I didn’t learn that Christ is King because I read the Catechism, or because a priest taught me, or because of this Sunday’s feast. My mom never told me, “Jesus is the King.” But by the way we lived, by the way my parents made decisions—in effect what my parents taught me and all my siblings was, “This is how we live. And we live this way because Christ is King.”
And then that wonderful day came. I went to college. And I didn’t have to listen to my parents anymore. It was the book of Judges all over: “In those days, there was no king of Mike, and he could do what was right in his own eyes.” I could sleep in, stay up late, eat whatever I wanted, hang-out with my friends, I didn’t have to go to mass every day. Wow! Just so much better, right? Well, not really. Life became very difficult. And I couldn’t understand why. I could finally live my own life, do what I wanted—but I wasn’t very happy.
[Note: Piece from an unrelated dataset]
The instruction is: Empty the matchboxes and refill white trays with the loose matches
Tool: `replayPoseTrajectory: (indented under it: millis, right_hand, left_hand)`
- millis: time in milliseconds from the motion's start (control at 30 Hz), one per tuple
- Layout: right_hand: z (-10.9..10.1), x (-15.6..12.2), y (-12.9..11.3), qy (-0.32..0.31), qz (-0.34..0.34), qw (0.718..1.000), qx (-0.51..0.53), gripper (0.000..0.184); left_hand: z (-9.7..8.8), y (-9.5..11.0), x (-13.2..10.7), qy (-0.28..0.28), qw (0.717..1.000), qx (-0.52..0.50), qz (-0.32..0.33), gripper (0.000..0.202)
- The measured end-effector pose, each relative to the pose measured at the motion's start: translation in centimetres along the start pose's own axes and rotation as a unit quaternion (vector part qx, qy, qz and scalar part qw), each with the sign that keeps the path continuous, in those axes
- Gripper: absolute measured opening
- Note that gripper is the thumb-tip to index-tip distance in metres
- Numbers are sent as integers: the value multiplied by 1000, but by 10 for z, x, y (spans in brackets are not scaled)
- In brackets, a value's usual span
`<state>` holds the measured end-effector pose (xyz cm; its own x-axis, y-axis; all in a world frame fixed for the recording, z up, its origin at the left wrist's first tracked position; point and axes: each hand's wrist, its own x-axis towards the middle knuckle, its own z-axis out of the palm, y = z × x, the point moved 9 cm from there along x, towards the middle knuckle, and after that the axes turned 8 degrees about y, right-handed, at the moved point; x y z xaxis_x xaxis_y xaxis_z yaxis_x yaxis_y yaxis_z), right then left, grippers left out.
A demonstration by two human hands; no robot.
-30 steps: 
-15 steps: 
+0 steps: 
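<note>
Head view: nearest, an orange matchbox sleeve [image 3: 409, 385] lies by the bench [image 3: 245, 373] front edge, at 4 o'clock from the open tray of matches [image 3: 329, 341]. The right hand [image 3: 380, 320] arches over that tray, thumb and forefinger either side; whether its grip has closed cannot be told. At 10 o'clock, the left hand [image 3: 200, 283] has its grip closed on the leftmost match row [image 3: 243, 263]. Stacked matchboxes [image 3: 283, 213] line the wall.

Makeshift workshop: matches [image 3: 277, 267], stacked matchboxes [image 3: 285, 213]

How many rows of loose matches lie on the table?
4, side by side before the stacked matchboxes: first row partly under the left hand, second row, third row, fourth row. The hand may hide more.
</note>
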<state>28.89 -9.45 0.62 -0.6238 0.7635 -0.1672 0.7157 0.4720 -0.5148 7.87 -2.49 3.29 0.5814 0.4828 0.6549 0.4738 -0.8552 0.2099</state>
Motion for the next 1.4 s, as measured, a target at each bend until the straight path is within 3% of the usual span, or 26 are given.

It’s kind of funny. When I went to seminary the next year, I remember driving there with my dad and he asked, “What are you most looking forward to?” And I said, surprised at the words coming out of my mouth, “I’m looking forward to the structure of the day. Waking-up, praying, school, mass—all of it.” In other words, I was looking forward to having my life determined by another—I was looking forward to having my life determined by Christ.
Until Christ is King in your life, in your house, in your marriage, in your family—everything will continue to fall apart. Until everything is centered on Him, determined by Him—you will continue to look for happiness and order and meaning in all of the places you will never find it. This is where it has to begin.
Remember, when we stop clinging to the King who promises to give us everything, we instead give ourselves over to the tyrants of dictators of the world, to stuff, to what people think about us, to how many “likes” we get, to how many streaks we have—and then we wonder why we’re not happy, and why our life isn’t perfect, and why we feel so empty inside. God wants to give us everything. And he has already given us so much. This is Stewardship. This is the Stewardship Way of Life: it is our grateful response to all that God has given us, and it our sharing of these gifts in love of God and neighbor.
Tithing is the easiest example. There is a parishioner who died not too long ago. He was very poor, could barely buy himself food. In a wheelchair and couldn’t even leave his house. But every week, this man continued to tithe to the parish. And now that he has died—now, based on the average that people here in this mass give each week, it would take ten families, ten families in order to give what he gave. Again, this man could barely buy himself food, he couldn’t even come to mass—but he gives as much as ten families put together.
In our Gospel, we heard the story of Jesus’ coronation as king—his crucifixion. The thief on his side knows all of the ways that he has looked for happiness and order and meaning in his life—and how he never found it. But now, in the last moments of his life, and he is literally dying because his search has taken him to all the wrong places—here at the end, Jesus Christ, God-made-man is placed in front of him. And he says, “Jesus, remember me when you come into your kingdom.” And to this man he says, “Today you will be with me in paradise.”
When Christ is the King of our lives—when He is King, everything will fall into place, paradise will be given to us, today.